AIM OF THE EXERCISE - Your answer must be the full listing, repeated word for word.

SOURCE MATERIAL -
● ● ● ●

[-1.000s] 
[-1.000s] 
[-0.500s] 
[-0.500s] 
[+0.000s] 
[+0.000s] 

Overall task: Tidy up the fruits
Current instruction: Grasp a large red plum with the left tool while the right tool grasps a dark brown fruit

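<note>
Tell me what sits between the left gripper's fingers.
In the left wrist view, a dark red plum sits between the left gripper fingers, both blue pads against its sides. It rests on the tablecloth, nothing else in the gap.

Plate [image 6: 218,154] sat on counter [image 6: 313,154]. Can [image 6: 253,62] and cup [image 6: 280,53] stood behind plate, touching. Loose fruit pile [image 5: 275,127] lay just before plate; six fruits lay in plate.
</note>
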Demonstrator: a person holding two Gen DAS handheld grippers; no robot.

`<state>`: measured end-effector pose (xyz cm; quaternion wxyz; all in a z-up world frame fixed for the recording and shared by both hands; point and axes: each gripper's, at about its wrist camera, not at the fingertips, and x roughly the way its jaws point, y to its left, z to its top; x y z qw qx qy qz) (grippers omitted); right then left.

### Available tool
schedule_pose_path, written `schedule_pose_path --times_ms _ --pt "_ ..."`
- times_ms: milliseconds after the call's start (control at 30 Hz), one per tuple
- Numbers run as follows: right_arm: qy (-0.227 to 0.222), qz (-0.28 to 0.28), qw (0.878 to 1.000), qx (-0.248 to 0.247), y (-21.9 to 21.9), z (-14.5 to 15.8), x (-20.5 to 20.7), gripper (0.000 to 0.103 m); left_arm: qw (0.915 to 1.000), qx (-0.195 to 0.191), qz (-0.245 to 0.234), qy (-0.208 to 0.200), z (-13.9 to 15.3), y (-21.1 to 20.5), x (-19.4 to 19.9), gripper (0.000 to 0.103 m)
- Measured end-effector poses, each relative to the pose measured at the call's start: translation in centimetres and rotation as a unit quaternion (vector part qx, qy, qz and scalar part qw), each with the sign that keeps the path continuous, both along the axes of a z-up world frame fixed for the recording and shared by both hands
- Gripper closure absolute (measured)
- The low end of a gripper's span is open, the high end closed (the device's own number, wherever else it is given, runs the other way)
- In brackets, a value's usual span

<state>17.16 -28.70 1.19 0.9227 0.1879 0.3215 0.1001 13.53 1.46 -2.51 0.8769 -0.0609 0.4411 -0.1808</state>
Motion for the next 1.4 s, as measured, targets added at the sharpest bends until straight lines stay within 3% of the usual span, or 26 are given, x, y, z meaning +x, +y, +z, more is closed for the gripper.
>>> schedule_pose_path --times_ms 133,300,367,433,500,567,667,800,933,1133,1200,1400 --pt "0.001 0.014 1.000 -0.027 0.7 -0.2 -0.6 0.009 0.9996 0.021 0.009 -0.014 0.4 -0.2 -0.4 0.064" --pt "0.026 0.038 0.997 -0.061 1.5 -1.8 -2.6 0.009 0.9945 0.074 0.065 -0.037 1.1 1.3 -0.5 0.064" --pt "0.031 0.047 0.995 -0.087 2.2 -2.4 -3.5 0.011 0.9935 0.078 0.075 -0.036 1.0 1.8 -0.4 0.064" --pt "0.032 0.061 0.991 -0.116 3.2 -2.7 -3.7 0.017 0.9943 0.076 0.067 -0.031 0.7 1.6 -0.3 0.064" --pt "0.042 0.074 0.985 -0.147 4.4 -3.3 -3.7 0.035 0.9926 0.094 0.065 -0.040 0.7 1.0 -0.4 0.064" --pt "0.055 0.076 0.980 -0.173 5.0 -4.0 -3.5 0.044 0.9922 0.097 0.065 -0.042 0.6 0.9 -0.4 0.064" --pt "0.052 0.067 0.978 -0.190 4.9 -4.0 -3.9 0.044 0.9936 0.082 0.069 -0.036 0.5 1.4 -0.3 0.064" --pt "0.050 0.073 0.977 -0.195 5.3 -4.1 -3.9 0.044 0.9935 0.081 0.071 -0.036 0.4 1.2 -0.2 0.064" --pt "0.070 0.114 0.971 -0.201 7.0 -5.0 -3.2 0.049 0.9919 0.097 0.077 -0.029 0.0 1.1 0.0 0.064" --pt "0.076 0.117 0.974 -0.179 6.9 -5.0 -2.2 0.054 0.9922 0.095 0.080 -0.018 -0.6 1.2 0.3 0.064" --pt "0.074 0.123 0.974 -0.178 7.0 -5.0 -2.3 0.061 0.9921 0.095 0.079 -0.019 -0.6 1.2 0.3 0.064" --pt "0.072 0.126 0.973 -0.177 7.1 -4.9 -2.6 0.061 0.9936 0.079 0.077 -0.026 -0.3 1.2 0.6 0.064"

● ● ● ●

ANSWER SECTION -
[-1.000s] 
[-1.000s] 
[-0.500s] 
[-0.500s] 
[+0.000s] 
[+0.000s] 

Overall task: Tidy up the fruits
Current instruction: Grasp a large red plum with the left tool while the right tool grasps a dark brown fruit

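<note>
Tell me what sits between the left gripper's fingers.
In the left wrist view, a dark red plum sits between the left gripper fingers, both blue pads against its sides. It rests on the tablecloth, nothing else in the gap.

Plate [image 6: 218,154] sat on counter [image 6: 313,154]. Can [image 6: 253,62] and cup [image 6: 280,53] stood behind plate, touching. Loose fruit pile [image 5: 275,127] lay just before plate; six fruits lay in plate.
</note>
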Demonstrator: a person holding two Gen DAS handheld grippers; no robot.

`<state>`: measured end-effector pose (xyz cm; quaternion wxyz; all in a z-up world frame fixed for the recording and shared by both hands; point and axes: each gripper's, at about its wrist camera, not at the fingertips, and x roughly the way its jaws point, y to its left, z to its top; x y z qw qx qy qz) (grippers omitted); right then left.

### Available tool
schedule_pose_path, written `schedule_pose_path --times_ms _ --pt "_ ..."`
- times_ms: milliseconds after the call's start (control at 30 Hz), one per tuple
- Numbers run as follows: right_arm: qy (-0.227 to 0.222), qz (-0.28 to 0.28), qw (0.878 to 1.000), qx (-0.248 to 0.247), y (-21.9 to 21.9), z (-14.5 to 15.8), x (-20.5 to 20.7), gripper (0.000 to 0.103 m); left_arm: qw (0.915 to 1.000), qx (-0.195 to 0.191), qz (-0.245 to 0.234), qy (-0.208 to 0.200), z (-13.9 to 15.3), y (-21.1 to 20.5), x (-19.4 to 19.9), gripper (0.000 to 0.103 m)
- Measured end-effector poses, each relative to the pose measured at the call's start: translation in centimetres and rotation as a unit quaternion (vector part qx, qy, qz and scalar part qw), each with the sign that keeps the path continuous, both along the axes of a z-up world frame fixed for the recording and shared by both hands
- Gripper closure absolute (measured)
- The low end of a gripper's span is open, the high end closed (the device's own number, wherever else it is given, runs the other way)
- In brackets, a value's usual span

<state>17.16 -28.70 1.19 0.9227 0.1879 0.3215 0.1001 13.53 1.46 -2.51 0.8769 -0.0609 0.4411 -0.1808</state>
Motion for the next 1.4 s, as measured, targets added at the sharpest bends until straight lines stay within 3% of the usual span, or 26 are given, x, y, z meaning +x, +y, +z, more is closed for the gripper.
>>> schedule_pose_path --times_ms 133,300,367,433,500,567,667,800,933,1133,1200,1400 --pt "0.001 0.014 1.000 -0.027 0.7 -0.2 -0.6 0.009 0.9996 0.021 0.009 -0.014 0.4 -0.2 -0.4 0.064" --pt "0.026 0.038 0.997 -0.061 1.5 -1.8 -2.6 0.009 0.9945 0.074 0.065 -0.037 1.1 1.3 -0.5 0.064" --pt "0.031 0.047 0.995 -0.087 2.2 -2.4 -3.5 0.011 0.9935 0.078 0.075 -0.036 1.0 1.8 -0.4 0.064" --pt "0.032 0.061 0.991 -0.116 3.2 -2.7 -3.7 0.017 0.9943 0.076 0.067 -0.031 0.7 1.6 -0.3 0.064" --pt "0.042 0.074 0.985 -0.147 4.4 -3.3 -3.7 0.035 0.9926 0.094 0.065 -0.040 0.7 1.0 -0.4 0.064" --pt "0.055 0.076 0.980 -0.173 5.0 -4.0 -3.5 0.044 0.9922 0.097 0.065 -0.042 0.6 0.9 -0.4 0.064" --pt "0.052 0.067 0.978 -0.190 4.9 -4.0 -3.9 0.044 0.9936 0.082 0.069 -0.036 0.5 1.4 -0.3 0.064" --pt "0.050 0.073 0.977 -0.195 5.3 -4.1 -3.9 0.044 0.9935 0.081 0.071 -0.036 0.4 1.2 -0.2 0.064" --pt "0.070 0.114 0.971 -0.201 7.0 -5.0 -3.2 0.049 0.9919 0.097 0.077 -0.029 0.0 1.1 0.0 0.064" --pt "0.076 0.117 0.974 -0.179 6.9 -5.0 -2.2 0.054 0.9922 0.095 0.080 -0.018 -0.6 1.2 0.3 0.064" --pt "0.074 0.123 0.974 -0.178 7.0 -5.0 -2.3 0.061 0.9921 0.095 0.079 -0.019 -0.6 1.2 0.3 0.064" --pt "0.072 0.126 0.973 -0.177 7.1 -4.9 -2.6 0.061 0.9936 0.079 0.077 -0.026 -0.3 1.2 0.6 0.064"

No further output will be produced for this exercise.